Ma la faccenda, in fondo, per Renzi è anche un pregio: «È stata capace di rompere con le categorie del secolo scorso», la elogiò una volta. Basti dire che fu Pier Luigi Bersani, a farle fare il salto nella politica nazionale: prima elezione, in quota Ds, nell’Ulivo 2006, alle primarie del 2009 Bellanova già attaccava Emiliano per conto di Bersani e della sua mozione. «Parli come mangia», intima invece adesso lei all’ex segretario scissionista, al quale ha dato persino del «ritorno alla palude e al manuale Cencelli».

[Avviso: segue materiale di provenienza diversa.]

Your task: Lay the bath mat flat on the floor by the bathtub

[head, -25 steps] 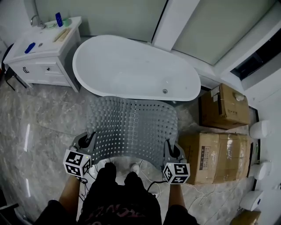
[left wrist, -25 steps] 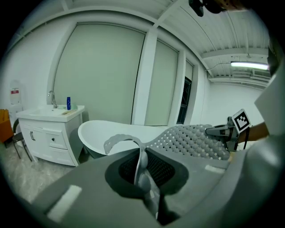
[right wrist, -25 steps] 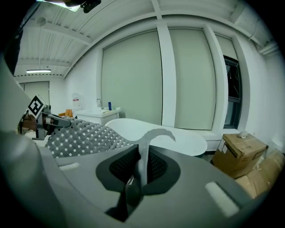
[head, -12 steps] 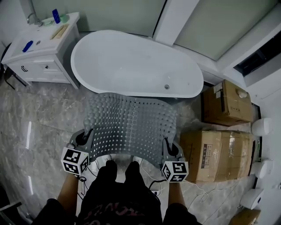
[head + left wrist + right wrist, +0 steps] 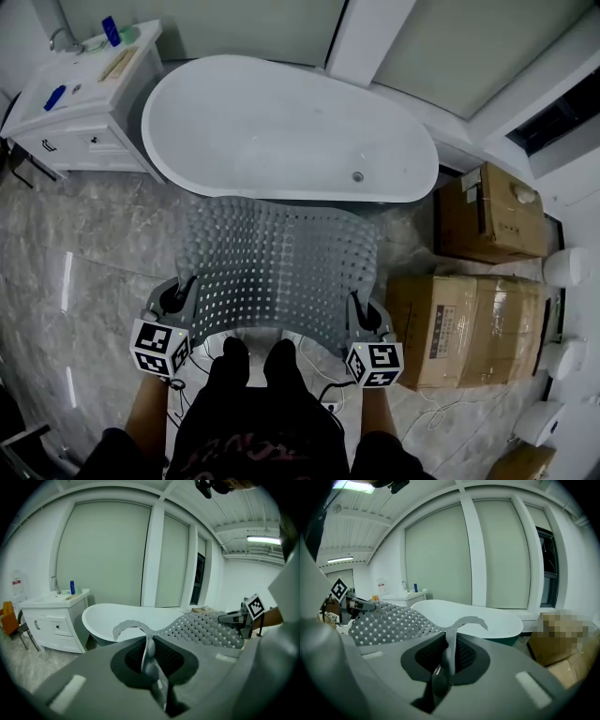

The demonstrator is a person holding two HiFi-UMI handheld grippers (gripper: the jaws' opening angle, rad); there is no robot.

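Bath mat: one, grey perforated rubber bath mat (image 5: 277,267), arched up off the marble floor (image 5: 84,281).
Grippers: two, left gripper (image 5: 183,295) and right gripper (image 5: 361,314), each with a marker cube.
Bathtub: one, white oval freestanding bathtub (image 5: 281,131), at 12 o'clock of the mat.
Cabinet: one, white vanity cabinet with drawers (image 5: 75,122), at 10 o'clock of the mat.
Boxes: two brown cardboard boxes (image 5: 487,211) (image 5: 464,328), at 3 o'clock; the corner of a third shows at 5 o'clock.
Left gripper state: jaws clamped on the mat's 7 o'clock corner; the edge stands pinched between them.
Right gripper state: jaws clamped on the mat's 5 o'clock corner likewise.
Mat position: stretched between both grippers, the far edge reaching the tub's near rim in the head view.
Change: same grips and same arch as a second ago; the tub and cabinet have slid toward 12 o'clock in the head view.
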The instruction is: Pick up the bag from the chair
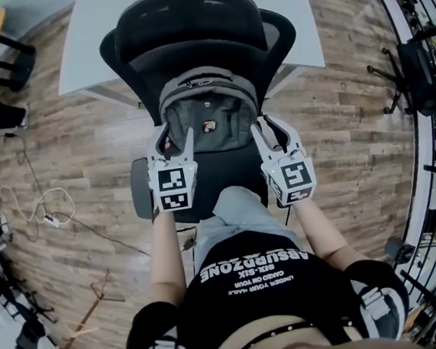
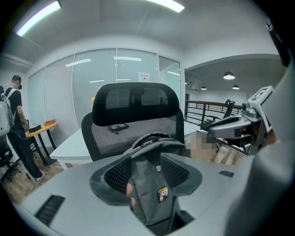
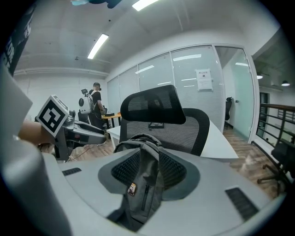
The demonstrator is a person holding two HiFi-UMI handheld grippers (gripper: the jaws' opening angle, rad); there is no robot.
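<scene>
The wood floor [image 1: 72, 168] lies under everything, and farthest beyond the fingers a white tabletop [image 1: 97, 36] stands on it. Nearer, facing the fingers, is the black mesh chair [image 1: 204, 25]. The grey bag [image 1: 209, 121] stands upright on its seat against the backrest, straight ahead of both pairs of fingers; its inside is hidden. The left gripper [image 1: 174, 140] is just beside the bag's left edge. Its fingers [image 2: 115, 177] are spread wide, and the bag shows in the gap between them. The right gripper [image 1: 270, 133] is just beside the bag's right edge, its fingers [image 3: 124, 168] also well apart with the bag in the gap. Whether any finger touches the fabric cannot be told. A small badge [image 1: 209, 126] sits on the bag's front, between the two grippers.
</scene>
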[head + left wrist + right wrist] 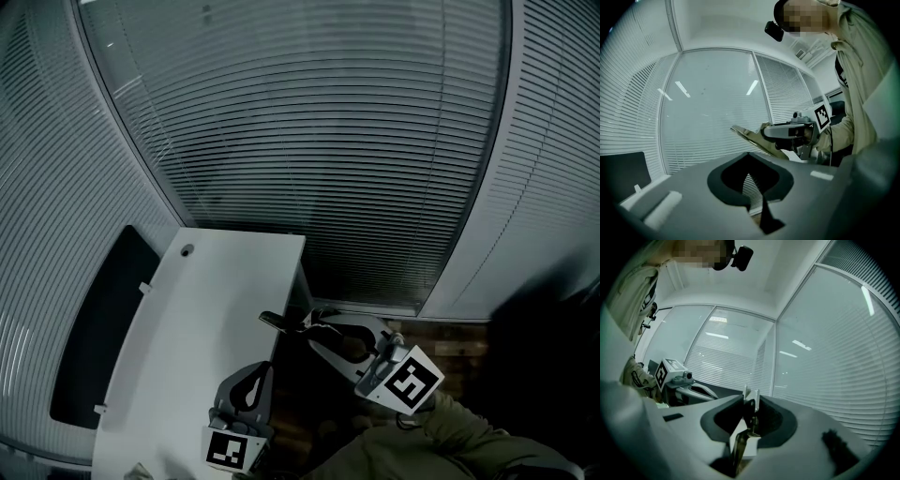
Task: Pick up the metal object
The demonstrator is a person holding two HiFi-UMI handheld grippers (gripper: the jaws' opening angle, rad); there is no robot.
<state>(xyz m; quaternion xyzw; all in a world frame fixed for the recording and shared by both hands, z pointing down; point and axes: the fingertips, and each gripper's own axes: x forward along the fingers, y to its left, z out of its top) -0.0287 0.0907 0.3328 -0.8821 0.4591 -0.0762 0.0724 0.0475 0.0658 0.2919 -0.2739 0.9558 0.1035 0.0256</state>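
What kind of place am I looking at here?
Most likely an office or meeting room: a white desk, slatted blinds all along the walls, and a glass partition.

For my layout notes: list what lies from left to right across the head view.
black panel → left tool → metal object → right tool

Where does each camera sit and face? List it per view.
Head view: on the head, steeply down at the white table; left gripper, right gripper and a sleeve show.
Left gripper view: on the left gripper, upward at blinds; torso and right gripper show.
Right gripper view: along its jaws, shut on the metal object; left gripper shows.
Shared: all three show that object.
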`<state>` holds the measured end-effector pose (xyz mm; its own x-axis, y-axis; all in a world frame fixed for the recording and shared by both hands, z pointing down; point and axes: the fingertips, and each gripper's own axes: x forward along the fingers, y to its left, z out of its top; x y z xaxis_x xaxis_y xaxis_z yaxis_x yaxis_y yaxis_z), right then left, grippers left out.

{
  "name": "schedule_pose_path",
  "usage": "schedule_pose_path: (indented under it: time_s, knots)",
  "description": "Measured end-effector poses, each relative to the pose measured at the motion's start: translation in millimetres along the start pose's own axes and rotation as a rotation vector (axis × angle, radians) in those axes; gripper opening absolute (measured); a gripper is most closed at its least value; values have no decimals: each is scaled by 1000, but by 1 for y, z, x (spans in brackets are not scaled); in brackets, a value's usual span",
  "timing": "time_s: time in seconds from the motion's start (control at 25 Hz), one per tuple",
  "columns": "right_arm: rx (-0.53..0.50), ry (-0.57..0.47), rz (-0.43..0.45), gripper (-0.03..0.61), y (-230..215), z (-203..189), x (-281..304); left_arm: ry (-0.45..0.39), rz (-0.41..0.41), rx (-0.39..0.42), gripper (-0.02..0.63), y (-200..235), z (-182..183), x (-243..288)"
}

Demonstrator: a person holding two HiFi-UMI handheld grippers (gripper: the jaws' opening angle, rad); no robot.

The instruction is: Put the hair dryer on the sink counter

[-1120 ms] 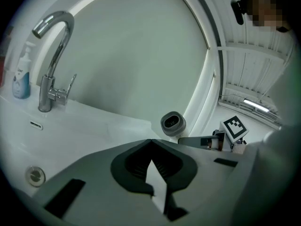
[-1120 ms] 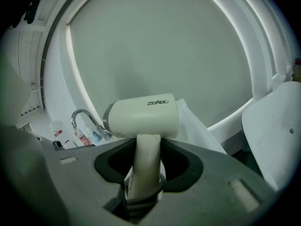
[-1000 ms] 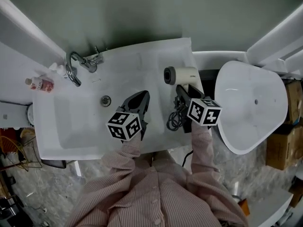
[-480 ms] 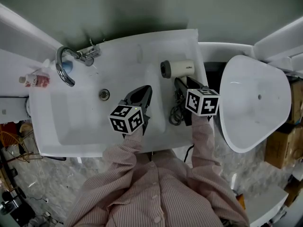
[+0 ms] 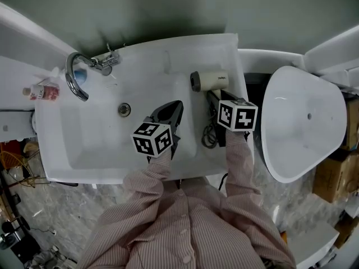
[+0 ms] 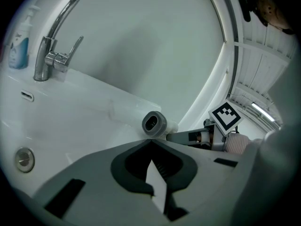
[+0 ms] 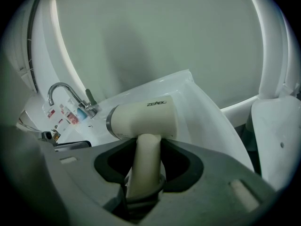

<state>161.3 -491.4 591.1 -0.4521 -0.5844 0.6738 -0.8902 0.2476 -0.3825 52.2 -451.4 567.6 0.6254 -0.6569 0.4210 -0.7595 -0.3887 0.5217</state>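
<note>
- Head view: even, cool, diffuse light. The white sink counter (image 5: 162,74) is very bright, nearly washed out, with little surface texture.
- The wall (image 5: 168,10) along the top of the frame reads dimmer, grey-green.
- Both gripper views: black vignette in the corners, and straight edges bow strongly towards the frame edges.
- Left gripper view: a broad soft shadow lies on the wall at centre. A strip light (image 6: 257,109) glares at middle right. The left gripper (image 6: 150,141) at the bottom is soft, out of focus.
- Right gripper view: the hair dryer (image 7: 146,119) at centre is sharp. The bottles (image 7: 70,114) at middle left look perhaps slightly blurred.
</note>
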Motion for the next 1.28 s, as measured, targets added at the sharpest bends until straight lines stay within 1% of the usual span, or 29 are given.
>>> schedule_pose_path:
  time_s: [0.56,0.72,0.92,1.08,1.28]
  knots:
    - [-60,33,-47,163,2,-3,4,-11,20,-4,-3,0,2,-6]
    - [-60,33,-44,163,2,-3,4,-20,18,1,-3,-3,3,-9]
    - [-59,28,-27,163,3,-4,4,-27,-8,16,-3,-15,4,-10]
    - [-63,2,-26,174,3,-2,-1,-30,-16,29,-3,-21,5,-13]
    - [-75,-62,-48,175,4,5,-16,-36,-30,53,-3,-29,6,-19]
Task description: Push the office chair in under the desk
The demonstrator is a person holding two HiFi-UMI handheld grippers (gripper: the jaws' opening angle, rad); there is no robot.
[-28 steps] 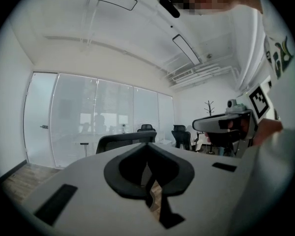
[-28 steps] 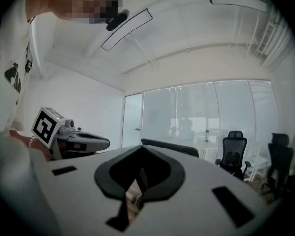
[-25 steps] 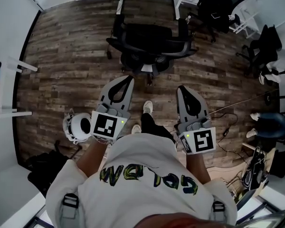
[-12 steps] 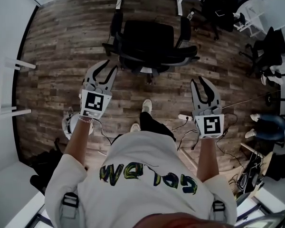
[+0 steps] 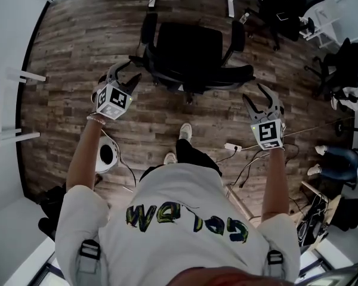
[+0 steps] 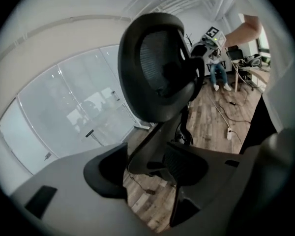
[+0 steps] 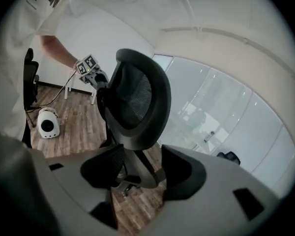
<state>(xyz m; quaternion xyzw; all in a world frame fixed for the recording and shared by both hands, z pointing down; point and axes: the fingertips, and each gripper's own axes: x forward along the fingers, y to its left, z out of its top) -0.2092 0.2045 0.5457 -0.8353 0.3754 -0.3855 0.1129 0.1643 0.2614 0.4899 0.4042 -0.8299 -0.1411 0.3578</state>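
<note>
Office chair (image 5: 188, 43) standing on the wood floor with its seat towards the desk (image 5: 230, 0) at the top of the head view and its backrest towards the person; it appears not yet fully under the desk. The backrest's long axis runs left to right, so the push should go straight forward, away from the person. Left gripper (image 5: 124, 75) just beside the backrest's left end, and by appearance the nearer of the two; right gripper (image 5: 262, 97) near the right end, slightly apart from it. Both grippers' jaws are opening and stand spread; each gripper view shows the chair's back post framed between the jaws but beyond them, with no pad pressing on anything. No brand or label is visible on the chair; the print across the person's shirt (image 5: 185, 216) appears upside down and cannot be read with certainty; the marker cubes (image 5: 112, 100) carry only black-and-white squares.
</note>
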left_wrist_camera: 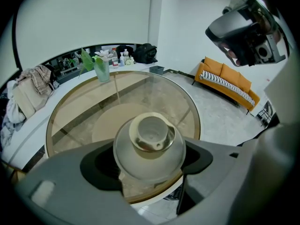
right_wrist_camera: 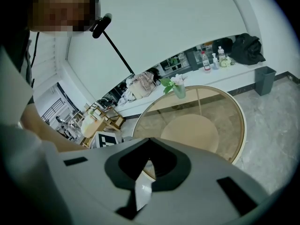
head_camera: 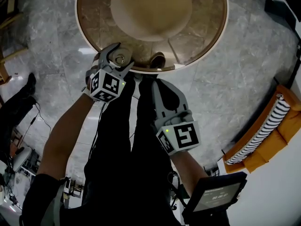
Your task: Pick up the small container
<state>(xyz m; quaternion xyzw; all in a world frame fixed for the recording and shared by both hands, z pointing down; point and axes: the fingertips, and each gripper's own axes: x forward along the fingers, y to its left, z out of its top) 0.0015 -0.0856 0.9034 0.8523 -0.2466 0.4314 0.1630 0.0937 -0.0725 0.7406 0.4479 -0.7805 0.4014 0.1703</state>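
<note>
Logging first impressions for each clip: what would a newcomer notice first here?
The left gripper is shut on a small frosted container with a pale cap, at the near rim of a round glass table. Below it in the head view, the right gripper hangs shut and empty. An orange sofa stands at the right.
</note>
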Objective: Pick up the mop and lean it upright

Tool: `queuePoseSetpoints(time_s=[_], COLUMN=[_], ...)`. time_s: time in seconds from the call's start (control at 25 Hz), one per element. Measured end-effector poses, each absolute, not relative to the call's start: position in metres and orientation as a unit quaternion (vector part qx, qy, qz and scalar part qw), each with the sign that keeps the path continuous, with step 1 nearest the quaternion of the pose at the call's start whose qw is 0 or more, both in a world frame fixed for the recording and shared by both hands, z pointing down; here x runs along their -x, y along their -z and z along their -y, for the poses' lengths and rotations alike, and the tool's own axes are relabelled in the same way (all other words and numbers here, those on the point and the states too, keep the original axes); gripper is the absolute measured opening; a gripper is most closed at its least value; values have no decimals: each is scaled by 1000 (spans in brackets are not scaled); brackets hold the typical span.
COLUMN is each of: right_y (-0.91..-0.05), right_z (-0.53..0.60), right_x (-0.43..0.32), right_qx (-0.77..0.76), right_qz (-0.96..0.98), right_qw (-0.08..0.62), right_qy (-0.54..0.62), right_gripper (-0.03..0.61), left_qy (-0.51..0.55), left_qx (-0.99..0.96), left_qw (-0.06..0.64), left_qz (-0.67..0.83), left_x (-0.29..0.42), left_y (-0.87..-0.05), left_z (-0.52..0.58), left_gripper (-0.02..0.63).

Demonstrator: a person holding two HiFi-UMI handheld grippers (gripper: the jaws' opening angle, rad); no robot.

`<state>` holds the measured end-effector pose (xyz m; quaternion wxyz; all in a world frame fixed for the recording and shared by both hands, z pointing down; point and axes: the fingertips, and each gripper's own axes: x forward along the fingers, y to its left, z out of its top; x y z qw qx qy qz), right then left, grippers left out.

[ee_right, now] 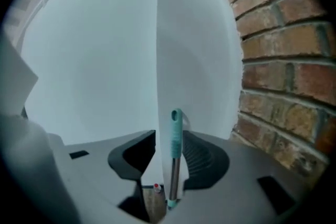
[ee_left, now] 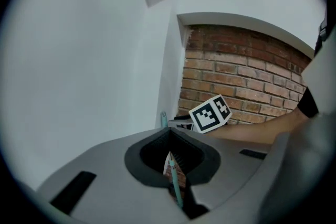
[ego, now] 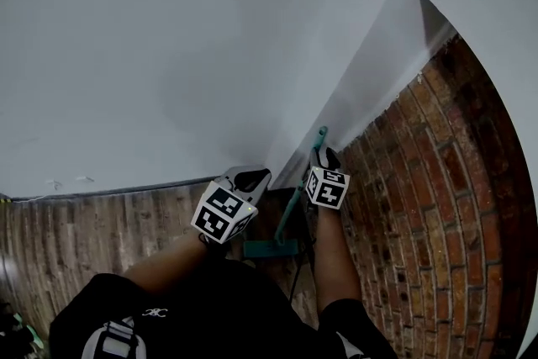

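Against the white wall (ego: 168,38) corner the mop (ego: 292,202) stands nearly upright, handle up. The right gripper (ee_right: 170,136) is half open, loose around the handle. The left gripper (ee_left: 168,134) is closed, empty.

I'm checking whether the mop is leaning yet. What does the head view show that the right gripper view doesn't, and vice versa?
Head view only: the teal mop head on the wooden floor, and the left gripper by the mop handle. Right gripper view only: the right gripper's tongs standing apart, the teal grip between them. Both: the mop handle, the white wall and the brick wall.
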<state>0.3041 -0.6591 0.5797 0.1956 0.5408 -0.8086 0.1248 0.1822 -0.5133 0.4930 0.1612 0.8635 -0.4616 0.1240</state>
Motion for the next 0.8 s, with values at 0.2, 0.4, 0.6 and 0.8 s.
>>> queuePoseSetpoints(time_s=[0.2, 0.4, 0.6, 0.8], right_y=[-616, -622, -619, -608], right_z=[686, 704, 698, 673], right_x=[-295, -299, -300, -305], right_qx=[-547, -577, -579, -581], right_qz=[783, 759, 763, 769], right_qw=[261, 276, 252, 223], right_qy=[-140, -124, -137, -143], right_gripper=[155, 114, 107, 107], left_qy=[-123, -123, -122, -114], left_qx=[-855, -851, -857, -867], left_qw=[159, 159, 158, 159], left_qz=[477, 484, 475, 458], left_x=[-161, -144, -143, -154], left_y=[-488, -490, -486, -486], left_z=[523, 531, 538, 548], left_gripper=[-9, -9, -9, -9])
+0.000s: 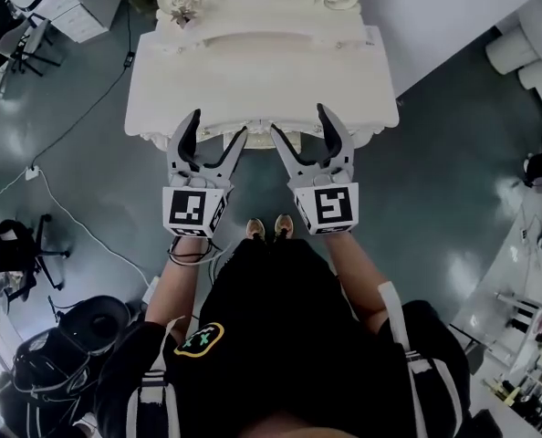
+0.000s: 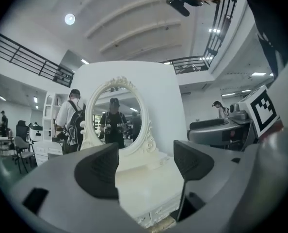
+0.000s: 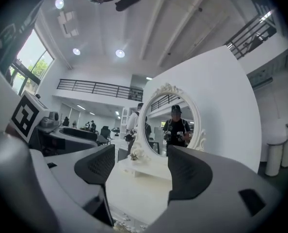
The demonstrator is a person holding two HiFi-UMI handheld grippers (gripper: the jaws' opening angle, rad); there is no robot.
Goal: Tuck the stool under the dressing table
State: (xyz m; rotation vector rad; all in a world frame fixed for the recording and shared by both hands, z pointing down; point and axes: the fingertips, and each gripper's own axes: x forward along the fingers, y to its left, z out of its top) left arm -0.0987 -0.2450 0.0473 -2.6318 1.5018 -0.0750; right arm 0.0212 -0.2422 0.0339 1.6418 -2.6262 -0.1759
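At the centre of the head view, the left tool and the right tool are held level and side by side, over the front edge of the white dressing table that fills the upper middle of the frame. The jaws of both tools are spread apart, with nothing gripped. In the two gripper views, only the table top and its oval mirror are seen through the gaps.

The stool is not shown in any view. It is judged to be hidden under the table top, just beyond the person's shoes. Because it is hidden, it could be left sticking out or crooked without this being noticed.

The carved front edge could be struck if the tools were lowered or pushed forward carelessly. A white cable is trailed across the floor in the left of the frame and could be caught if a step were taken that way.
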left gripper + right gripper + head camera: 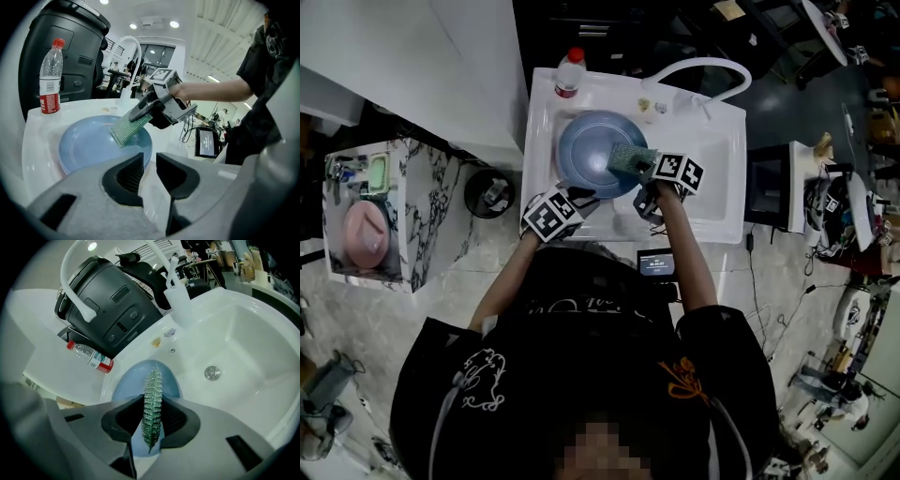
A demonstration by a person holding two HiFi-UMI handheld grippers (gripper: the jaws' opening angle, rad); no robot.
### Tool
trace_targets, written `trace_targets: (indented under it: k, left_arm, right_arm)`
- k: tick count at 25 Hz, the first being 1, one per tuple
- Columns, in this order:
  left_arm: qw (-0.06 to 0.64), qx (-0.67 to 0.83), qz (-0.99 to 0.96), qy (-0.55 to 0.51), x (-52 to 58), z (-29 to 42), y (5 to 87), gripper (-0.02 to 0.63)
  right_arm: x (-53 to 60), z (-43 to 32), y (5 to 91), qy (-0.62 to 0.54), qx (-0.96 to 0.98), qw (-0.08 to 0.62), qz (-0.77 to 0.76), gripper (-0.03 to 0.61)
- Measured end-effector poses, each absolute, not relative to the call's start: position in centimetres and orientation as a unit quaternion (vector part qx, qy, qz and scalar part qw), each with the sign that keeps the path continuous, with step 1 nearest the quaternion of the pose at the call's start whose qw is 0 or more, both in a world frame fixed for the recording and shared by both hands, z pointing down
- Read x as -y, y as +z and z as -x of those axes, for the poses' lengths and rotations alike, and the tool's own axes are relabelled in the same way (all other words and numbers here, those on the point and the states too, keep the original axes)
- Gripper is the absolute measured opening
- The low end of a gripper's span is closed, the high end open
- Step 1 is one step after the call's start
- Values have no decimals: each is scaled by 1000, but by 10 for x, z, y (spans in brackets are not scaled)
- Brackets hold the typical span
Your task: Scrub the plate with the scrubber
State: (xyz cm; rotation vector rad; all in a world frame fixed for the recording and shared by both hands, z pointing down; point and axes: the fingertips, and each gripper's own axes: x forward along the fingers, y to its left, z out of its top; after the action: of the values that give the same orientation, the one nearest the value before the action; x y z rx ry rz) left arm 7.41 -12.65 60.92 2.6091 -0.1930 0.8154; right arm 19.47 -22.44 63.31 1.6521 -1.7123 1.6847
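One green mesh scrubber (pixel 129 130), a thin flat pad, is clamped edge-on in the right tongs (pixel 151 420), its long axis running straight out from them and its free end slanting down onto the round blue plate (pixel 586 150). The plate lies in the left part of the white sink (pixel 722 187), and bare basin lies open to its right around the drain (pixel 212 372). The left tongs (pixel 147 171) sit at the plate's near rim, narrowly apart and gripping nothing.

We are in a lab or workshop staged as a kitchen: a freestanding white sink (pixel 719 178) on a marble-patterned floor (pixel 375 319), a small screen (pixel 656 263), cluttered equipment (pixel 853 225) and recessed ceiling lights (pixel 174 24).
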Motion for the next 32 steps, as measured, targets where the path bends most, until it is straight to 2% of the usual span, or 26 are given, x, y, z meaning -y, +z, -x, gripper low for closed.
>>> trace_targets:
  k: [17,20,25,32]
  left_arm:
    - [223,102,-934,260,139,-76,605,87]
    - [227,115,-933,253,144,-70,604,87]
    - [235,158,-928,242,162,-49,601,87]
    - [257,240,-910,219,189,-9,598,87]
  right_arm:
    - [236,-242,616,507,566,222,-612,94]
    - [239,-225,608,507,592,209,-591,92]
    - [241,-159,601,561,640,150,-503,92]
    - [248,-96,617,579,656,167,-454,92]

Diretta quando deve, levantina da barocco leccese quando vuole, Bellanova continua invece ad attaccarlo, Emiliano. Stavolta per conto di Renzi. L’ha fatto lo scorso anno, quando tra le critiche (e una denuncia pentastellata) fece campagna pro astensione, contro il millenarismo anti-trivelle del governatore pugliese. E adesso che lui è avversario congressuale, nei discorsi della viceministra c’è sempre - magari seminascosto - un bel calcione.

«A quelli che vedono petrolieri e banchieri da tutte le parti, ricordiamo che bisogna fare battaglia insieme, se non sono rimasti solo per produrre ulteriore danno», è stata la simpatica dedica che gli ha lanciato dal Lingotto di Torino. Anche al ministero sono note le sue battute, tanto quanto lo stakanovismo che la porta in ufficio alle sette e mezza, o le fa fare nottate sui tavoli di crisi (7 notti e 26 ore per chiudere l’accordo sulla Thyssen), e il caratteraccio che le ha fatto consumare tre portavoce in un anno, mentre continua ad affidarsi per il resto a una specie di cerchio magico salentino (tutte donne) che la segue, esausto ma non domo, da un decennio. Convinto forse, come Renzi, che quel piglio da Quarto Stato revisited sia da tenere stretto, nonostante tutto.